About this exercise: Give back every line of the data below exactly.

Dataset excerpt:
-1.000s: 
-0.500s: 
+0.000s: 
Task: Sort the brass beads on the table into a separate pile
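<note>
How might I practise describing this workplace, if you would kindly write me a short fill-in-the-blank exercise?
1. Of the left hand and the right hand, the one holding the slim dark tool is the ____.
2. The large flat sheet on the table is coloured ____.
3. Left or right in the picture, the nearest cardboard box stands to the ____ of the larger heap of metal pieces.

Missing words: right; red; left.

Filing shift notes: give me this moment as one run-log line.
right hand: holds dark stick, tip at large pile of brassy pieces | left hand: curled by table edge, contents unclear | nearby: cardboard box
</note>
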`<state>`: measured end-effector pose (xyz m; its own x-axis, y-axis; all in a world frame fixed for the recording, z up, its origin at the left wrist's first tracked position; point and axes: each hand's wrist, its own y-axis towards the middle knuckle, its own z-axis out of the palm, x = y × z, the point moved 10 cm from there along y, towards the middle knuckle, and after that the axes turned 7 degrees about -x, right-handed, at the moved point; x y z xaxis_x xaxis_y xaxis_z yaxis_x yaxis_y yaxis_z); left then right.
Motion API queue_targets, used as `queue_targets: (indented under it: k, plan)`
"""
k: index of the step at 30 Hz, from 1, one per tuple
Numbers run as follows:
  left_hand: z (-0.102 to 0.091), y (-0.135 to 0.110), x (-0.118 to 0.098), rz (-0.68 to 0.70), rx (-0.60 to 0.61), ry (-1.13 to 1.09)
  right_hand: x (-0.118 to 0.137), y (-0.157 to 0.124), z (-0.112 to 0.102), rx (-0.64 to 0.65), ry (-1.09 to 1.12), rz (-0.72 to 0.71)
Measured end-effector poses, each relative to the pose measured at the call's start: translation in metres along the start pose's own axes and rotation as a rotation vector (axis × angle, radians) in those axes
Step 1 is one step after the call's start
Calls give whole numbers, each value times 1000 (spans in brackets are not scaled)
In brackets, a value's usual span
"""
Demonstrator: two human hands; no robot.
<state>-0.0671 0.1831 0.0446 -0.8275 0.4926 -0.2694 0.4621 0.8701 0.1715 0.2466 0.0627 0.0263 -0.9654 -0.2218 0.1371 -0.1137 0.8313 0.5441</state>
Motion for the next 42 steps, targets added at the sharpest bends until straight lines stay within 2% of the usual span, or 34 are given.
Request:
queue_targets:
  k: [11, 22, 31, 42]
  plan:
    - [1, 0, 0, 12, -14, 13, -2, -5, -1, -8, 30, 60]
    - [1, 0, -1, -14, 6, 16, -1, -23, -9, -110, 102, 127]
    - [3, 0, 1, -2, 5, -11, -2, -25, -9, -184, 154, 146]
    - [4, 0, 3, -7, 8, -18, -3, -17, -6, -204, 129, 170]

Result of this exercise:
-1.000s: 
-0.500s: 
+0.000s: 
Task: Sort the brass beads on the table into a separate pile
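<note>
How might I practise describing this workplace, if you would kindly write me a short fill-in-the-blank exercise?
1. Of the left hand and the right hand, the one holding the slim dark tool is the ____.
2. The large flat sheet on the table is coloured ____.
3. Left or right in the picture, the nearest cardboard box stands to the ____ of the larger heap of metal pieces.

Missing words: right; red; left.

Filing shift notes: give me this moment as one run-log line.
right hand: holds dark stick, tip at large pile of brassy pieces | left hand: curled by table edge, contents unclear | nearby: cardboard box
</note>
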`<state>`: measured end-effector pose (xyz m; its own x-axis, y-axis; all in a world frame fixed for the recording, z up, its origin at the left wrist's first tracked position; point and axes: each hand's wrist, its own y-axis towards the middle knuckle, its own z-axis out of the palm, x = y × z, the point moved 10 cm from there along y, towards the middle knuckle, and after that the axes turned 7 degrees about -x, right-handed, at the moved point; x y z xaxis_x xaxis_y xaxis_z yaxis_x yaxis_y yaxis_z); left then right.
Motion API queue_targets, used as `queue_targets: (indented under it: k, plan)`
"""
k: index of the step at 30 Hz, from 1, one per tuple
Numbers run as follows:
  left_hand: z (-0.102 to 0.091), y (-0.135 to 0.110), x (-0.118 to 0.098), rz (-0.68 to 0.70), rx (-0.60 to 0.61), ry (-1.13 to 1.09)
  right_hand: x (-0.118 to 0.137), y (-0.157 to 0.124), z (-0.112 to 0.102), rx (-0.64 to 0.65), ry (-1.09 to 1.12), rz (-0.72 to 0.71)
Measured end-effector poses, each relative to the pose measured at the call's start: translation in metres along the start pose's own axes and rotation as a rotation vector (axis × angle, radians) in those axes
Step 1 is one step after the call's start
Calls give whole numbers, each value times 1000 (spans in brackets are not scaled)
In brackets, a value's usual span
"""
Demonstrator: two human hands; no robot.
<state>-0.0671 0.1831 0.0446 -0.8275 0.4926 -0.2694 0.4621 0.8701 0.1715 0.2466 0.0627 0.0263 -0.9654 -0.2218 0.1371 -0.1137 0.8313 0.5441</state>
Motion for the next 42 steps, targets added at the sharpest bends until straight lines stay within 2% of the usual span, or 34 are given.
Request:
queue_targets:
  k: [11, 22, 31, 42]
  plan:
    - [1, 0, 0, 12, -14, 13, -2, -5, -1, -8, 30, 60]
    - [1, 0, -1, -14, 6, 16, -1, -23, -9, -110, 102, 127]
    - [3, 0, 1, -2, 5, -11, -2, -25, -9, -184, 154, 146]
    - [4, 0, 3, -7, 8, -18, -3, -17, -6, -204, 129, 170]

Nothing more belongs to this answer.